B. Değerlendirme ve Gerekçe
Yapılan yargılama ve saptanan somut uyuşmazlık bakımından uygulanması gereken hukuk kuralları gözetildiğinde İlk Derece Mahkemesince verilen kararda bir isabetsizlik olmadığının anlaşılmasına göre yapılan istinaf başvurusunun 6100 sayılı Hukuk Muhakemeleri Kanunu'nun (HMK) 353/1-b(1) hükmü uyarınca Bölge Adliye Mahkemesince esastan reddine ilişkin kararın usul ve yasaya uygun olduğu kanısına varıldığından Bölge Adliye Mahkemesi kararının onanmasına karar vermek gerekmiştir.

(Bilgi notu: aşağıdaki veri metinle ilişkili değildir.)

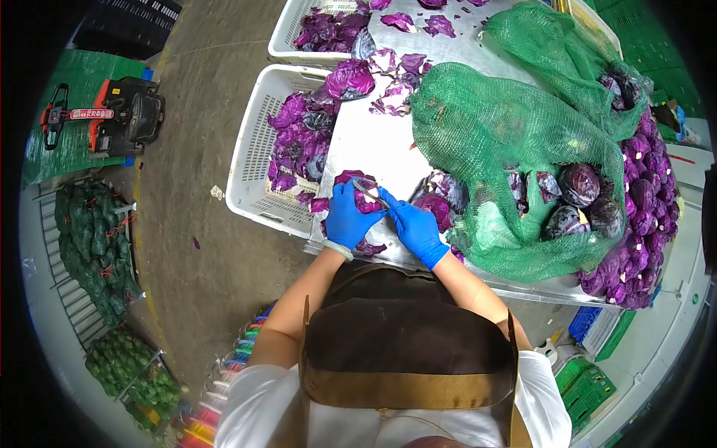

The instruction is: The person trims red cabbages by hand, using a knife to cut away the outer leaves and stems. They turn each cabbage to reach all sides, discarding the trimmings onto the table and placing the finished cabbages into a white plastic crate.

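Brown apron; beyond it, purple cabbage touching left fingers.

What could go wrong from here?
The knife in the right hand sits close to the left hand at the red cabbage; a slip might cut the glove. The loose leaf near the table's near edge could drop to the floor. Tugging the green mesh bag might set the cabbage heads rolling.
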### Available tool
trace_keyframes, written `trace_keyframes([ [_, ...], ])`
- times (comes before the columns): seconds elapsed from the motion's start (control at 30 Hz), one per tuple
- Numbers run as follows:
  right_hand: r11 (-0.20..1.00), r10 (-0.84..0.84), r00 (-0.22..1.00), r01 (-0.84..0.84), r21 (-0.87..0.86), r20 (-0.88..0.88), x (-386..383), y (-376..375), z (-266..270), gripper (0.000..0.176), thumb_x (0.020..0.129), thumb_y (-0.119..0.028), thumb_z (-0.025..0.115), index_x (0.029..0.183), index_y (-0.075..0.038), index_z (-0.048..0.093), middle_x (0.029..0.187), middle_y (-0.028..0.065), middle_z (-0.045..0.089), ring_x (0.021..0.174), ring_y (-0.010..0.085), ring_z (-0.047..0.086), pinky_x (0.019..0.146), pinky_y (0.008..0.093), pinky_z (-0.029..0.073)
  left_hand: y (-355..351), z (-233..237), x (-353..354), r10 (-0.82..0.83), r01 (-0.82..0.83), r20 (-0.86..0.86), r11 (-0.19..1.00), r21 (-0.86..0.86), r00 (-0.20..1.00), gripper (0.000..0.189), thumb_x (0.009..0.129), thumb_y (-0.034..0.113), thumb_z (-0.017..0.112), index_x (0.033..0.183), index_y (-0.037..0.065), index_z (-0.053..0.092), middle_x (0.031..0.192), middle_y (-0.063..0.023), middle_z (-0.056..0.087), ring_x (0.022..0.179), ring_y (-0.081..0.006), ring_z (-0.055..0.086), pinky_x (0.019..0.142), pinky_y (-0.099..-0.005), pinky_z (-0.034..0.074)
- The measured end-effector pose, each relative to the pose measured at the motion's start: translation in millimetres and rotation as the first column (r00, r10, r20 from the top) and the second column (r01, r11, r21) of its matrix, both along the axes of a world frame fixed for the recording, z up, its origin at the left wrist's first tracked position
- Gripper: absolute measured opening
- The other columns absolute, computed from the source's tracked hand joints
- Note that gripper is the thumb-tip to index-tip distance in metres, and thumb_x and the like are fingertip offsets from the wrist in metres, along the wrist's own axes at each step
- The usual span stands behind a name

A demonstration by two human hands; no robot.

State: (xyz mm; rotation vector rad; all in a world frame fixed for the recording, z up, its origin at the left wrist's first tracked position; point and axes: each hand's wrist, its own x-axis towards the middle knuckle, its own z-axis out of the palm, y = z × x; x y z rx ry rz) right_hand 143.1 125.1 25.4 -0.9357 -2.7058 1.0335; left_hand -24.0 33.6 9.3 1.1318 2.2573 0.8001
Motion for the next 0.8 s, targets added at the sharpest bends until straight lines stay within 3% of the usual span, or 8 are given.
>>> trace_keyframes([
  [0.1,0.989,0.024,0.996,-0.036,0.142,0.087,-7.9,7.0,-1.3,0.061,0.093,-0.018,0.056,0.151,-0.027,0.041,0.088,0.0101,0.065,0.071,0.0297,0.066,0.059,0.044,0.053,4.8,6.2,0.6,0.0,0.0,0.027,1.0,0.001,1.0,0.079,0.065,0.03,0.09,0.128,0.001,0.053,0.12,-0.0204,0.054,0.112,-0.0382,0.055,0.095,-0.0455,0.047],
  [0.2,0.993,0.014,0.991,-0.03,0.115,0.13,-19.4,13.4,-3.1,0.062,0.09,-0.015,0.056,0.149,-0.026,0.043,0.091,0.0103,0.066,0.073,0.03,0.067,0.06,0.0437,0.054,9.6,5.1,2.3,0.004,-0.004,0.013,1.0,0.009,1.0,0.078,0.063,0.029,0.09,0.127,0.001,0.054,0.119,-0.0208,0.054,0.11,-0.038,0.056,0.095,-0.0449,0.048],
  [0.3,0.993,-0.069,0.998,0.07,0.097,-0.006,-29.9,9.4,-13.2,0.058,0.091,-0.015,0.055,0.147,-0.026,0.046,0.092,0.0109,0.066,0.074,0.0306,0.068,0.062,0.0431,0.055,11.1,7.6,3.2,0.071,-0.07,0.044,0.997,-0.035,0.996,0.08,0.062,0.029,0.09,0.128,0.001,0.054,0.117,-0.0219,0.054,0.108,-0.0375,0.057,0.094,-0.0445,0.048],
  [0.47,0.907,-0.337,0.921,0.373,-0.192,0.196,-44.8,30.1,-19.9,0.041,0.104,-0.038,0.041,0.137,-0.02,0.058,0.115,0.0216,0.067,0.096,0.0422,0.067,0.085,0.05,0.053,3.2,2.2,16.0,-0.008,0.006,-0.039,0.998,-0.055,0.999,0.095,0.059,0.033,0.091,0.138,0.005,0.045,0.13,-0.0228,0.047,0.116,-0.0414,0.05,0.097,-0.0496,0.045],
  [0.5,0.912,-0.37,0.919,0.388,-0.135,0.141,-43.0,35.8,-45.9,0.037,0.103,-0.035,0.045,0.132,-0.017,0.06,0.107,0.0229,0.069,0.095,0.042,0.067,0.083,0.0477,0.053,-4.8,1.5,20.4,-0.046,0.04,-0.104,0.998,-0.051,0.994,0.097,0.059,0.033,0.091,0.139,0.006,0.044,0.132,-0.0231,0.045,0.117,-0.0419,0.049,0.098,-0.0501,0.045],
  [0.6,0.859,-0.32,0.942,0.246,-0.449,-0.097,-39.1,42.9,-50.2,0.04,0.095,-0.04,0.059,0.123,-0.012,0.059,0.101,0.0231,0.07,0.096,0.0427,0.067,0.081,0.0496,0.053,-19.3,-2.8,0.0,-0.112,0.108,0.042,0.99,0.088,0.993,0.101,0.059,0.03,0.092,0.144,0.009,0.041,0.136,-0.023,0.042,0.126,-0.0428,0.045,0.106,-0.0502,0.041],
  [0.7,0.919,-0.203,0.968,0.24,-0.312,0.149,-36.8,32.7,-44.3,0.044,0.091,-0.043,0.064,0.118,-0.008,0.06,0.099,0.0231,0.07,0.095,0.0429,0.067,0.081,0.0494,0.052,-29.5,-2.7,-20.1,-0.213,0.198,0.155,0.974,0.109,0.965,0.107,0.06,0.027,0.092,0.149,0.009,0.036,0.142,-0.0228,0.041,0.132,-0.0413,0.042,0.111,-0.0477,0.038],
  [0.8,0.884,-0.375,0.924,0.382,-0.27,0.079,-22.3,37.5,-67.8,0.042,0.089,-0.04,0.068,0.113,-0.006,0.062,0.097,0.0226,0.069,0.093,0.0413,0.067,0.08,0.0491,0.053,-35.4,-8.1,-24.4,-0.263,0.245,0.148,0.961,0.131,0.953,0.112,0.059,0.021,0.092,0.152,0.007,0.031,0.146,-0.0216,0.041,0.134,-0.0389,0.042,0.111,-0.0454,0.038],
])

VI. SONUÇ: Yukarıda açıklanan nedenlerle, davacı vekilinin temyiz itirazlarının reddi ile Bölge Adliye Mahkemesince verilen kararın HMK'nın 370/1 hükmü uyarınca ONANMASINA, aynı Kanun'un 372. maddesi uyarınca işlem yapılmak üzere dava dosyasının İlk Derece Mahkemesine, kararın bir örneğinin Bölge Adliye Mahkemesine gönderilmesine, aşağıda yazılı temyiz giderinin temyiz edene yükletilmesine, 03.02.2025 tarihinde kesin olarak oy birliğiyle karar verildi.